When I started working on the Skinners, I had Isaac's wife as Hattie Middleton, from Irving Parks' book "The Skinner Family." Then I discovered Isaac married Margaret Pullen, so I thought maybe the Parks book was wrong. Around 1990-1993, I worked with Rae Walton, on a book she was writing about her father-in-law's ancestors, which was finally published in 1994. His mother was Anna Davis Greer, sister of Margaret Foster Greer, so we had all the same families in Nelson County. Anna Davis Greer Walton wrote some papers, handed down through the family, saying her great-grandmother was Peggy Pullen Skinner, who died when Anna's grandmother Elizabeth was two years old, and that her great-grandfather Isaac Skinner then remarried on February 15 1777, Hattie Middleton, who raised Elizabeth as her own child. We were not able to find the marriage record, either in Loudoun County or Kentucky. According to her tombstone, Elizabeth Skinner was born on August 5, 1775; so if her father married Hattie on February 15, 1777, she was only about 1-1/2 years old when her father remarried, but we accepted Anna's account. According to Isaac Skinner's R.W. pension application, he served from Loudoun County, and only came to Bullitt County about 1793; so it doesn't all add up as to just when he went to Bullitt County, but I don't think he went there until after the war, at least.

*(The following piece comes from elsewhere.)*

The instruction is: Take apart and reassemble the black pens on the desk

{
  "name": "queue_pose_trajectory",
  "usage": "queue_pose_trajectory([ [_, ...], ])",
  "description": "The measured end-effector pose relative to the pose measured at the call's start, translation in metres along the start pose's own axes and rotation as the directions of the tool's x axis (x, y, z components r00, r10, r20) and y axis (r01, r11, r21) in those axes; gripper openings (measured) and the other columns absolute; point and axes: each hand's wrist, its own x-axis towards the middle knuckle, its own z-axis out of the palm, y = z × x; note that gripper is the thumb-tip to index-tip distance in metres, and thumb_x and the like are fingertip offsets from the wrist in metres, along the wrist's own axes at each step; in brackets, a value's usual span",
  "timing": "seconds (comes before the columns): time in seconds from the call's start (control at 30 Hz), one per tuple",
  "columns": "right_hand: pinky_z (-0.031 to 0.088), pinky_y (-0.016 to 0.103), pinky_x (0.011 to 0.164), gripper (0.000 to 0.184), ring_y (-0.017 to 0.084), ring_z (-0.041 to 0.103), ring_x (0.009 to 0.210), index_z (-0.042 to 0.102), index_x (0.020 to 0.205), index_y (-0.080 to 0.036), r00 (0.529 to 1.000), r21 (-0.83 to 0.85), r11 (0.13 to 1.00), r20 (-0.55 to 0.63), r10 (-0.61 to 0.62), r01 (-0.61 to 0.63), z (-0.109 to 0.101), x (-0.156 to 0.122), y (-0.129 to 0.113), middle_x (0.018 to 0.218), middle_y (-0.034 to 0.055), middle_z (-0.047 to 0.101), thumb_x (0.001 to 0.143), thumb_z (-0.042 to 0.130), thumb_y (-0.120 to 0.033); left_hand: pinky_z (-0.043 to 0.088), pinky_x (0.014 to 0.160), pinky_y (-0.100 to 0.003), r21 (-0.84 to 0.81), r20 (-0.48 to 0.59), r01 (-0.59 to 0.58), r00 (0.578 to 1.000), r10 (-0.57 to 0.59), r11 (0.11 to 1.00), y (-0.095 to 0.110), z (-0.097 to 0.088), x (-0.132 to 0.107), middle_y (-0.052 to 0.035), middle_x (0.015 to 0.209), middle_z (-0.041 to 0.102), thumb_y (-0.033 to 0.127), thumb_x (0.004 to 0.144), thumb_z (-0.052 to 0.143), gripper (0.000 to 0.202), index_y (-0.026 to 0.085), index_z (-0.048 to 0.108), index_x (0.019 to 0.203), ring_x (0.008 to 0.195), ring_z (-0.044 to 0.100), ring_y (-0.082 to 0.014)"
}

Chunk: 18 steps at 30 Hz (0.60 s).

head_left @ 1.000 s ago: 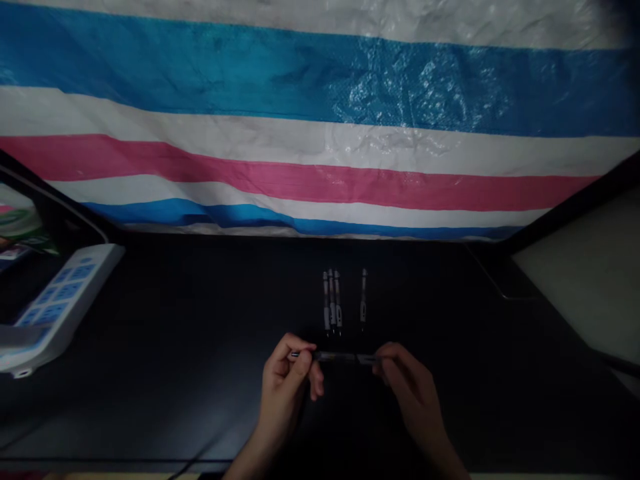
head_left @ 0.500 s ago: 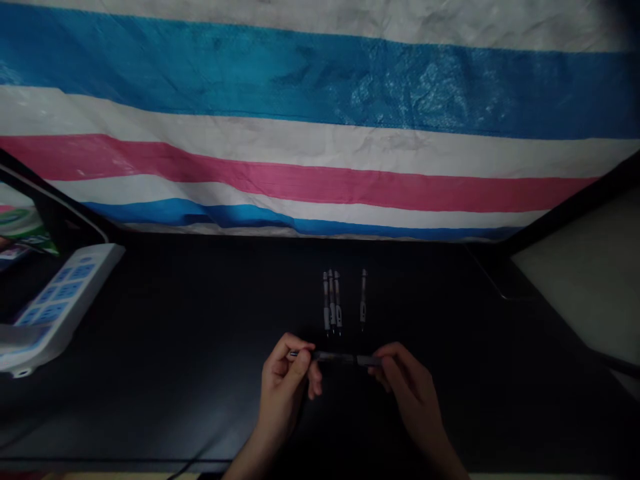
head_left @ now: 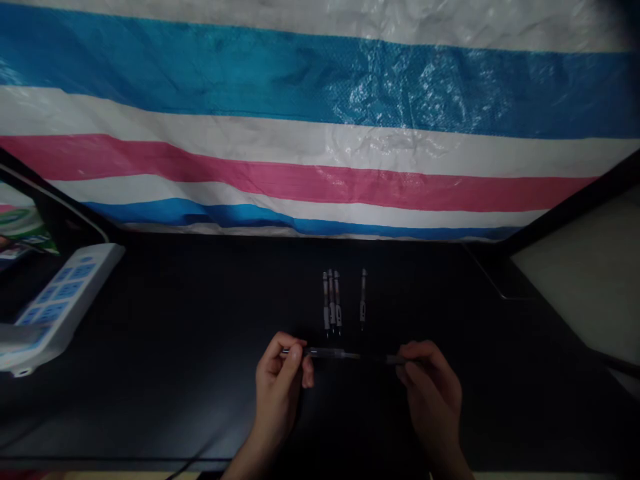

Sam McDowell wrote a book, "Fort Knox Cemeteries in Bullitt, Hardin & Meade Counties, Kentucky" (1975). I'll copy a little: "The Mt. Eden cemetery is on the south side of Hwy 44 west of Shepherdsville near the Mt. Eden Church. In 1957 the U. S. Army acquired 5500 acres in Bullitt County at the north edge of the reservation. Most of the cemeteries were moved from that tract of land to Mt. Eden Cemetery.... Among those buried there are Isaac Skinner and his wife Elizabeth (sic). He came from Loudoun County in 1775, discovered the salt licks (in Bullitt Co.) and served in the Rev. War. In 1781, when he returned from the war, he purchased 400 acres in the Mt. Eden community. He died in 1841 and was preceded in death by his wife in 1830." In Isaac Skinner's R.W. pension application, filed July 1833, he says he enlisted from Loudoun County in 1780, and he had resided in Bullitt County for 40 years. That would have him arriving in Bullitt County in 1793, but I think he must have arrived at least by 1781. I haven't read Bullitt County deeds, which might clear up his arrival date. We easily found the cemetery and the few Skinner stones there (butshe did not find those of Isaac and Hattie).



Irving Parks' book says Hattie Middleton was of Shelby County, Kentucky - but Isaac must have married her in Loudoun County, Virginia, if he married her in 1777.